** Opening Material provided block **
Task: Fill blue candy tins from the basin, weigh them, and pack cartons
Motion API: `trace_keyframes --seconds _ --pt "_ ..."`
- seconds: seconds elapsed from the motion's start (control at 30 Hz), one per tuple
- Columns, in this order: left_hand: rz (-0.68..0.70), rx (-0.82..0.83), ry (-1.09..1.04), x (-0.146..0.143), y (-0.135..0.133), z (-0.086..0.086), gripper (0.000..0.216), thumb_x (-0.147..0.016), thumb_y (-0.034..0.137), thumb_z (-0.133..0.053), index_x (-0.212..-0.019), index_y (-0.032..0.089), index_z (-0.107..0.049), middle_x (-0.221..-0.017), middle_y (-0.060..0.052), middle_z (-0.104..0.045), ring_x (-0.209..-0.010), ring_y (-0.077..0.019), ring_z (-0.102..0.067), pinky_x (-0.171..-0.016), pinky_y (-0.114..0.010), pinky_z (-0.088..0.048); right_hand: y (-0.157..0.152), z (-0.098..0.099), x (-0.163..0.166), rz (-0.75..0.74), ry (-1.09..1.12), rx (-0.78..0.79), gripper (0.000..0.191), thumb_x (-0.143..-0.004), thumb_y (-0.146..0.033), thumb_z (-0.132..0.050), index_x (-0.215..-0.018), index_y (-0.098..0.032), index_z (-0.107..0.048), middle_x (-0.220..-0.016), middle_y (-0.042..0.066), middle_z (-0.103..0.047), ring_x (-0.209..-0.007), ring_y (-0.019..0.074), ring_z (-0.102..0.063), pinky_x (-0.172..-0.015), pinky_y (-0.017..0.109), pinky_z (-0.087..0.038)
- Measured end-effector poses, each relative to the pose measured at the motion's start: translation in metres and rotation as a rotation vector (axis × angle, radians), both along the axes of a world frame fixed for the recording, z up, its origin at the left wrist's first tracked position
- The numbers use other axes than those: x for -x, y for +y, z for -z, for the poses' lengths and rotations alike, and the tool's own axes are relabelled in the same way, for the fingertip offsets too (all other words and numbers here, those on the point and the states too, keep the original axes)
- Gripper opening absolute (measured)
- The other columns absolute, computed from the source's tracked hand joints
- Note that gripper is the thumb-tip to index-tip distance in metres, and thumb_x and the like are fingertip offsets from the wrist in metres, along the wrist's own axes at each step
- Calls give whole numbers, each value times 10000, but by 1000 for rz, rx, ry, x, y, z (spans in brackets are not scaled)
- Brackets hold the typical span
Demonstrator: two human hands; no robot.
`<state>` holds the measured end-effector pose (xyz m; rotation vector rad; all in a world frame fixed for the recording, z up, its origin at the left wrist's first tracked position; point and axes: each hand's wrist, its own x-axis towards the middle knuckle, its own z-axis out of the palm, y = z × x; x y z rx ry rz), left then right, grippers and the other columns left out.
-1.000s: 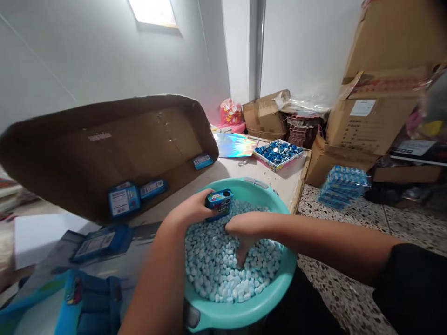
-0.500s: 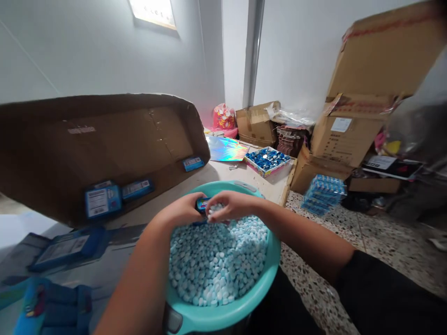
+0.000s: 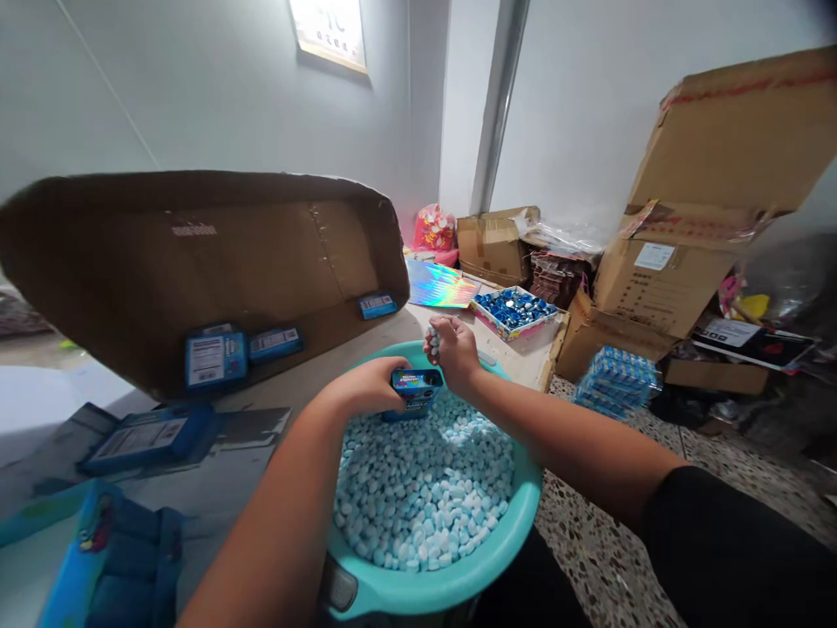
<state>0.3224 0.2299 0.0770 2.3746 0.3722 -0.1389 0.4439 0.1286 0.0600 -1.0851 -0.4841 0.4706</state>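
My left hand [image 3: 371, 385] is wrapped round a small blue tin [image 3: 418, 401] with colourful print, held low over the far side of a turquoise tub [image 3: 533, 523]. Pale blue and white candies [image 3: 418, 497] fill much of the tub. Just to the right of the tin and higher, my right hand [image 3: 458, 351] is closed on a handful of the same candies, some showing between its fingers. The hand is apart from the tin, above the tub's far rim. How full the tin is cannot be made out.
On the left a large cardboard box [image 3: 275, 262] lies open with several blue packs [image 3: 215, 359] inside. A shallow tray of blue shiny pieces [image 3: 516, 308] sits on the table behind the tub. Wrapped blue packs [image 3: 618, 381] and cardboard cartons [image 3: 673, 279] stand on the right.
My right hand has lifted up and away from the tin with candies in its fist. More of the tin now shows in my left hand. The view has shifted slightly left.
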Motion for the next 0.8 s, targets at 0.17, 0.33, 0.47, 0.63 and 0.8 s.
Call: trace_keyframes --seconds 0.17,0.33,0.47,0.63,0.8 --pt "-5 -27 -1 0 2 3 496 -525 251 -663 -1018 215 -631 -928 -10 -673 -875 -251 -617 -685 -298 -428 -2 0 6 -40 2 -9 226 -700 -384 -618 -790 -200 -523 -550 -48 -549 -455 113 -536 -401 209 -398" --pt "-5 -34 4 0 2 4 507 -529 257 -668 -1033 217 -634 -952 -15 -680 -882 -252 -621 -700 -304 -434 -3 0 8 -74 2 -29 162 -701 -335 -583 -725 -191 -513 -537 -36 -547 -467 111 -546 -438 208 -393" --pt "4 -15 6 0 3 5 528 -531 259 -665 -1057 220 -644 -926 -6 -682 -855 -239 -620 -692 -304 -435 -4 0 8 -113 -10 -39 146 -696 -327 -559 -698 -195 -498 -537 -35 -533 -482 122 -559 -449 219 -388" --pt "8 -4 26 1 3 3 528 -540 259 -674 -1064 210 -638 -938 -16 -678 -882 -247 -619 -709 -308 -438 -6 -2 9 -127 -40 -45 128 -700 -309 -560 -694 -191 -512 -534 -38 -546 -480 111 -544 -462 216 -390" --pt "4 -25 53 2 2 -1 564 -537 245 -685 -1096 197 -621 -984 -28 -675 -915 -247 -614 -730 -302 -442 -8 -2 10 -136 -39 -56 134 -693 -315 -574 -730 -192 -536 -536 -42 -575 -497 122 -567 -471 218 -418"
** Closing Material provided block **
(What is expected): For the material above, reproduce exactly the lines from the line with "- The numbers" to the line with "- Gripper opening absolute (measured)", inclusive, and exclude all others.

(Solution below):
- The numbers use other axes than those: x for -x, y for +y, z for -z, for the poses' lengths and rotations alike, and the tool's own axes are relabelled in the same way, for the fingertip offsets too (all other words and numbers here, those on the point and the states too, keep the original axes)
- Gripper opening absolute (measured)

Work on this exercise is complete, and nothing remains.